<headius[m]>
with repo removed locally -Pbootstrap does fail
<headius[m]>
same as on travis
<headius[m]>
marshal data too short... I think it's trying to access a pom file like a maven repo from rubygems.org but they may have changed how they handle 404
<headius[m]>
nothing seems to have changed on our end so I suspect rubygems.org changed some 404 handling or marshal data or something
<headius[m]>
build on the PR branch now doesn't install rspec in -Pbootstrap so it has a Gemfile instead
nirvdrum has quit [Ping timeout: 256 seconds]
<enebo[m]>
headius I added a single comment on your fix commit
<headius[m]>
ok... working on scope flags now
<headius[m]>
this is untangling some stuff but seems to be working
<enebo[m]>
subbu: is that guys last name really werkmeister?
<subbu>
enebo[m], i suppose it is.
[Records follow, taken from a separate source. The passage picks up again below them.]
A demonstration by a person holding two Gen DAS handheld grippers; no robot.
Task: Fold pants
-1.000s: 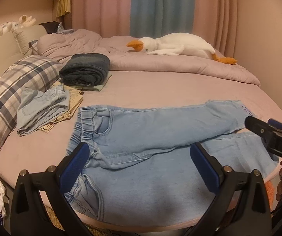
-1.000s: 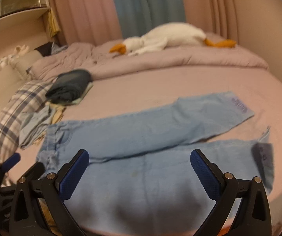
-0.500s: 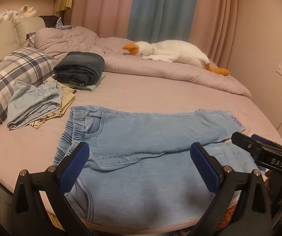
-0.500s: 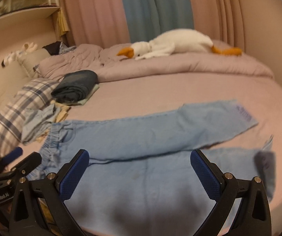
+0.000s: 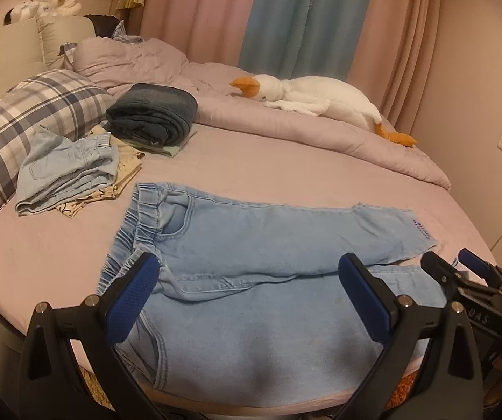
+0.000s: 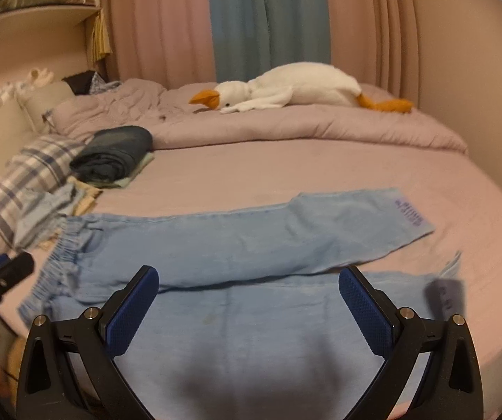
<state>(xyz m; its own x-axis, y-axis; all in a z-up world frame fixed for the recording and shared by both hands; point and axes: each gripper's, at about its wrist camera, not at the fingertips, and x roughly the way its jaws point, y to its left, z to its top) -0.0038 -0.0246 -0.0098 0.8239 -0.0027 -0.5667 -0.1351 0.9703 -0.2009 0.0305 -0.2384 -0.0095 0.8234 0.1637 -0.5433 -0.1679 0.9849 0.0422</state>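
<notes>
Light blue jeans (image 5: 251, 245) lie flat on the pink bed, waistband to the left, legs running right, the far leg angled away from the near one; they also show in the right wrist view (image 6: 251, 245). My left gripper (image 5: 247, 301) is open and empty, hovering above the near leg by the waist end. My right gripper (image 6: 247, 311) is open and empty above the near leg toward the hem end. The right gripper shows at the right edge of the left wrist view (image 5: 460, 273); the left gripper shows at the left edge of the right wrist view (image 6: 2, 273).
Folded dark jeans (image 5: 153, 113) and a pile of folded light clothes (image 5: 69, 171) lie at the left beside a plaid pillow (image 5: 23, 122). A plush goose (image 5: 313, 98) rests on the rumpled duvet (image 5: 285, 126) at the back. The bed's front edge (image 5: 251, 406) is just below the grippers.
Both grippers have shifted a little over the jeans, still open and empty. The jeans have not moved.
</notes>
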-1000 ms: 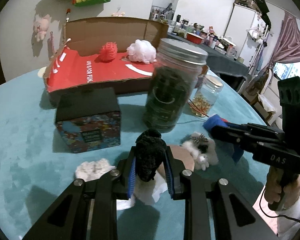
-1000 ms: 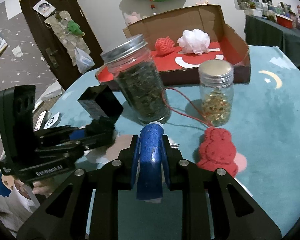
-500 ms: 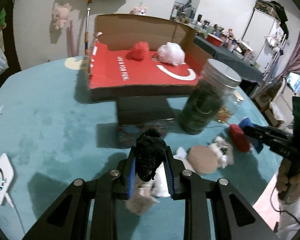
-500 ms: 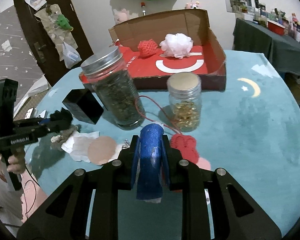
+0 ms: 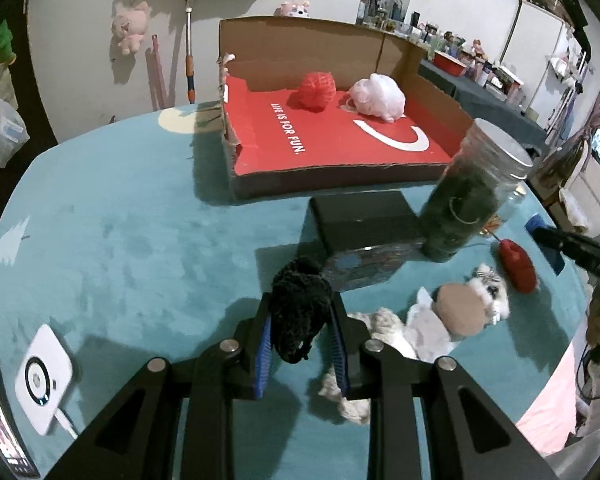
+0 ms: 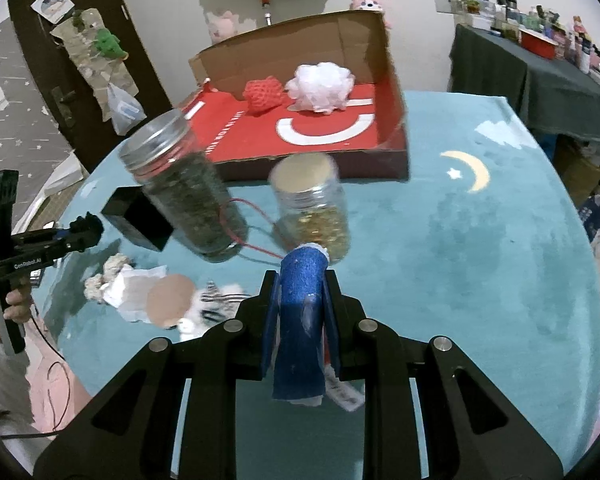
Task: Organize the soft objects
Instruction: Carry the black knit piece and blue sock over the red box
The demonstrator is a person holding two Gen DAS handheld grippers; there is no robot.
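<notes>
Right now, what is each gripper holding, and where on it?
Left gripper: black fuzzy item, pinched across its middle. Right gripper: blue glittery piece, clamped mid-length.

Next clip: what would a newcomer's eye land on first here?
Each gripper pinches a soft thing right in front of its camera: the left gripper a black woolly ball, the right gripper a glittery blue piece. Behind them, the red-lined cardboard box already holds a red puff and a white puff.

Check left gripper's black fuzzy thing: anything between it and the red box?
Yes. The black box sits on the table directly between the left gripper, shut on the black fuzzy thing, and the red box.
</notes>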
I am just going by his github profile.
<headius[m]>
mister work
<headius[m]>
scope flags may be done, running some sanity checks
<headius[m]>
I also tweaked InterpreterContext/FullIC to better handle that initialization that only non-full does (getEngine and prep flags) because it meant a bunch of methods had to be overridden for no good reason
<headius[m]>
looking forward to reworking the lot before 9.3
<headius[m]>
enebo: replied to your comment
<headius[m]>
the methods in question are overrides from CompilerPass, which passes IRScope since many passes run against non-full
<headius[m]>
well, I don't know "many" but some
<headius[m]>
I would have made them receive fullIC otherwise
<headius[m]>
they could receive IC maybe but then I'd be changing passes unrelated to this fix work
<headius[m]>
unsure how good our tests are at detecting scope elimination etc but I have done some one-off checks and it's still working as in 9.2.12
<headius[m]>
greeeeeeen
<headius[m]>
last flag will be frame related I guess, need to untangle what's actually dynamic and what is determined at compile time
<headius[m]>
kalenp johnphillips31416 are you able to reproduce 6319 regularly?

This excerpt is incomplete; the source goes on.